Vision Computers recognize and classify features (e.g., faces and automobiles) and actions (e.g., gestures, gait, and collisions) in their field of vision. They detect patterns and object interactions (e.g., people entering a room or traffic accidents). They use this knowledge to retrieve distributed information, and they generate images that convey information easily and intuitively to users. For example, they show how a scene would look if viewed from different vantage points, illuminated differently, or changed by some event (e.g., aging or the arrival or disappearance of some object). Approach Like the spoken language subsystem, the visual subsystem is an integral part of Oxygen's infrastructure. Its components have well-defined interfaces, which enable them to interact with each other and with Oxygen's device, network, and knowledge access technologies. Like lite speech systems, lite vision systems provide user-defined visual recognition, for example, of faces and handwritings. Object recognition For high-security transactions, where face recognition is not a reliable solution, a vision-based biometrics approach (e.g., fingerprint recognition) integrates sensors in handheld devices transparently with the Oxygen privacy and security environment to obtain cryptographic keys directly from biometrics measurements. Activity monitoring and classification Oxygen Today
A vision-aided acoustic processing system integrates microphone arrays and
cameras in perceptive environments. A ceiling-mounted microphone array uses
slight differences in audio signals at different microphones to amplify sounds
coming from selected locations, thereby helping separate multiple audio sources
and allowing users to interact with speech recognition systems without using a
close-talking microphone. (Trevor Darrell, Vision Interface Group)
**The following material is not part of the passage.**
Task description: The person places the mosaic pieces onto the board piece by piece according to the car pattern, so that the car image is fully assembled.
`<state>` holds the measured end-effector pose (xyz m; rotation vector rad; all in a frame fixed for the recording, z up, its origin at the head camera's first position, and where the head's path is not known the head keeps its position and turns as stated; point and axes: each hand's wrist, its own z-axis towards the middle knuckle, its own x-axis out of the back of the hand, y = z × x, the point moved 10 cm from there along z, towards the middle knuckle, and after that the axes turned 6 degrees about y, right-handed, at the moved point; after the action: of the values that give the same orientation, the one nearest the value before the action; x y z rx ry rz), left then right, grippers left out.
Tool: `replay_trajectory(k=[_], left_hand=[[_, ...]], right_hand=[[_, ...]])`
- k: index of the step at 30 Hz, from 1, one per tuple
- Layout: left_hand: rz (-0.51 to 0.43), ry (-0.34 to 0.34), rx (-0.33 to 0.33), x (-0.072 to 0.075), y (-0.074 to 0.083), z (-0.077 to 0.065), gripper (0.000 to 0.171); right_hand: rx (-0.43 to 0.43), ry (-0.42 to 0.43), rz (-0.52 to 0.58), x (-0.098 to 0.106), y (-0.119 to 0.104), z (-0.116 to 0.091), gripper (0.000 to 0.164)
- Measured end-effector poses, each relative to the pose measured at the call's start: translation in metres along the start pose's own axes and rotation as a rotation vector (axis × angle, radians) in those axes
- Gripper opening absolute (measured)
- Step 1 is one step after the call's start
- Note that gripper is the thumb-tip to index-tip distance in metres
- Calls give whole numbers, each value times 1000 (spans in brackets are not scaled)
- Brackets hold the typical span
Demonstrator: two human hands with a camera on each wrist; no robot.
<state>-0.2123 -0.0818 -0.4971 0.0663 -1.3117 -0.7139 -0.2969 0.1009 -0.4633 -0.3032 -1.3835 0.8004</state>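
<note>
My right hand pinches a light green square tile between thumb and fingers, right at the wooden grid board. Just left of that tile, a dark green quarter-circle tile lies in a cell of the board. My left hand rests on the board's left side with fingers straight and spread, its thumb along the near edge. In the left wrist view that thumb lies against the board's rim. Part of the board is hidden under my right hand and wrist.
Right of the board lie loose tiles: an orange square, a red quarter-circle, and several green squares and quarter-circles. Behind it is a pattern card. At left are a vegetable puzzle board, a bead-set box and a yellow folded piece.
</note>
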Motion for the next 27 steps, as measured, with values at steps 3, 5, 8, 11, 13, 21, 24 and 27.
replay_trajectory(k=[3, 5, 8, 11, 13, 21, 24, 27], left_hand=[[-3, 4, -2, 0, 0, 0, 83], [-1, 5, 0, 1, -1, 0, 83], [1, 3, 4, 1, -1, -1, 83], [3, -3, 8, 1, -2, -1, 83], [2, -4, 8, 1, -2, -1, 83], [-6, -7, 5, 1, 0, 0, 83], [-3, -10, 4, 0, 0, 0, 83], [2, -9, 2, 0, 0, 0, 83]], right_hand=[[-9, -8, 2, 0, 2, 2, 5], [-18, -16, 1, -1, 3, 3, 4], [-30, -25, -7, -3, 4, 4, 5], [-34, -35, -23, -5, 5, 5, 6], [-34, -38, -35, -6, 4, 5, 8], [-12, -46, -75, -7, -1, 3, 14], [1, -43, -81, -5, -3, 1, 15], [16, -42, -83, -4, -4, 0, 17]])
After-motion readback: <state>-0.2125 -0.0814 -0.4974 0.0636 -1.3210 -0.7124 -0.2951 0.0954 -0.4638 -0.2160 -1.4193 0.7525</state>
Object tracking and recognition
A real-time object tracker uses range and appearance information from a
stereo camera to recover an object's 3D rotation and translation. When
connected to a face detector, the system accurately tracks head positions,
thereby enabling applications to perceive where people are looking. (Trevor Darrell, Vision Interface Group)
A person-tracking
system uses three camera modules, each consisting of stereo camera and a
computer, that are arranged to view an entire room and continually estimate
3D-point clouds of the objects in the room. The system clusters foreground
points into blobs that represent people, from which it can extract features
such as a person's location and posture. (Trevor Darrell, Vision Interface Group)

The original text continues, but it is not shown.